The UAE has multiple overlapping frameworks — the federal PDPL plus free zone-specific regimes in DIFC and ADGM. Important for businesses using Dubai or Abu Dhabi as a regional hub, each with distinct registration, transfer, and compliance requirements.

South Korea’s PIPA is one of the strictest in Asia, with the PIPC actively enforcing. The 2023 amendments expanded penalties and introduced transfer impact assessments. A February 2026 amendment further increased maximum fines to 10% of total revenue for severe violations.

Worth singling out from the US state pack — the TDPSA has no revenue threshold like other state laws, though SBA-defined small businesses have reduced obligations.

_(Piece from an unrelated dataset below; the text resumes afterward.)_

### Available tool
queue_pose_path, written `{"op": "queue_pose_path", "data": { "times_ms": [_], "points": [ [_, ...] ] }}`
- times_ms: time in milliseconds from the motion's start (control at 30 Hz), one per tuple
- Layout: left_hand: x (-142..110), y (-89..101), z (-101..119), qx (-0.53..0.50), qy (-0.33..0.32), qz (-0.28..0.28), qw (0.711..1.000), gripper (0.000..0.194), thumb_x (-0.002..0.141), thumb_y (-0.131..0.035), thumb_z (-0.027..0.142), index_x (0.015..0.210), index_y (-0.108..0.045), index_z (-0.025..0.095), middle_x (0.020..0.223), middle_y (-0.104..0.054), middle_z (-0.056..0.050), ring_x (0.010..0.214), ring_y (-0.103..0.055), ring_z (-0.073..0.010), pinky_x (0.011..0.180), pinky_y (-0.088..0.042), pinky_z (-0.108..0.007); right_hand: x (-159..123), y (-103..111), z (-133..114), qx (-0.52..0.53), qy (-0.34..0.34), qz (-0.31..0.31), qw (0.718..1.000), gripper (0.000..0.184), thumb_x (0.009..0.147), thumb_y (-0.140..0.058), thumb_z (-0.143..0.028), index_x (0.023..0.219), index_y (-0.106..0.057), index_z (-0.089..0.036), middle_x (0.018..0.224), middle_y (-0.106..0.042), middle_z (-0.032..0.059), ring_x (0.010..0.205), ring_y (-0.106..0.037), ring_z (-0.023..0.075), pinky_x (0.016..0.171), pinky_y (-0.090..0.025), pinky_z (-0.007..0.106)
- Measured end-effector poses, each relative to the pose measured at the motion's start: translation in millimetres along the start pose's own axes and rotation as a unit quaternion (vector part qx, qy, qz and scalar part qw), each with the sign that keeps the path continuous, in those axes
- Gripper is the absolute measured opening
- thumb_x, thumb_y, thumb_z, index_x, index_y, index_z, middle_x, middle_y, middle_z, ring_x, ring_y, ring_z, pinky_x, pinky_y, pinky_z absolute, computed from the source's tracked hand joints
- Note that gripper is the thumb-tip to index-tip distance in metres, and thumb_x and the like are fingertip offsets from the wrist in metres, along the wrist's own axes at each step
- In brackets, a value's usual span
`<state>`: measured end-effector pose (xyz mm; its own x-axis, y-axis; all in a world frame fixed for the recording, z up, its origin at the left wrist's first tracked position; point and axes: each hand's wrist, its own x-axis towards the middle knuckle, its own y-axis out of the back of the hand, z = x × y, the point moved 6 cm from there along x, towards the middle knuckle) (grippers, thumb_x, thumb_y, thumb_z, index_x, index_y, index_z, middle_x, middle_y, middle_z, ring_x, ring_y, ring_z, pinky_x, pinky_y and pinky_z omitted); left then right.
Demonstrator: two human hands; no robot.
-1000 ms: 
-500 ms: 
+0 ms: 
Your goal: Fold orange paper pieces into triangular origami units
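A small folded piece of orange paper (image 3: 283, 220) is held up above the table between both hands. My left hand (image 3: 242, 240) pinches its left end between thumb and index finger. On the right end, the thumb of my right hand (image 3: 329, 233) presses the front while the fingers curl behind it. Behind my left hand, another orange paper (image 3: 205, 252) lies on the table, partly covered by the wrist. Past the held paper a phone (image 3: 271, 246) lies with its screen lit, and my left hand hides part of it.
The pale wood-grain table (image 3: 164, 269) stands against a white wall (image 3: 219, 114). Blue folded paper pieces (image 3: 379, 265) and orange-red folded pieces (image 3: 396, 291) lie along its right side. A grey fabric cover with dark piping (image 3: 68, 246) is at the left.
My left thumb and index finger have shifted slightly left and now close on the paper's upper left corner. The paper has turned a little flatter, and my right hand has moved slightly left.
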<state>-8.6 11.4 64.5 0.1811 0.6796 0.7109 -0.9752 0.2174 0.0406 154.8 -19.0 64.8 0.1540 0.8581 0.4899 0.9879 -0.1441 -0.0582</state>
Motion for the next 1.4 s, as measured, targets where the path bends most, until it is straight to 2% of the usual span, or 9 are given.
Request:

It applies to any business conducting operations in Texas or targeting Texas residents, making it one of the broadest US state laws by scope.

Switzerland’s revised FADP is often overlooked because people assume EU GDPR covers it — but Switzerland isn’t in the EU or EEA and the revised FADP has distinct requirements including personal criminal liability for individuals (up to CHF 250,000) and organizational fines (up to CHF 50,000). Important for financial services given Switzerland’s role in global banking.

Any digital business that could foreseeably attract users under 13 needs to comply. The FTC finalized significant COPPA rule amendments in January 2025, limiting companies’ ability to monetize children’s data. With US states layering on age-appropriate design codes, enforcement risk is high.

Vietnam’s Personal Data Protection Law (Law 91/2025) came into force on 1 January 2026, superseding Decree 13/2023. Vietnam’s rapidly growing manufacturing and tech economy makes this a critical compliance requirement for businesses operating in or targeting the Vietnamese market.

Quebec’s Law 25 introduced GDPR-like provisions to Canada’s largest province, including privacy impact assessments, mandatory breach notification, and significant penalties. It operates alongside federal PIPEDA, creating a layered compliance requirement.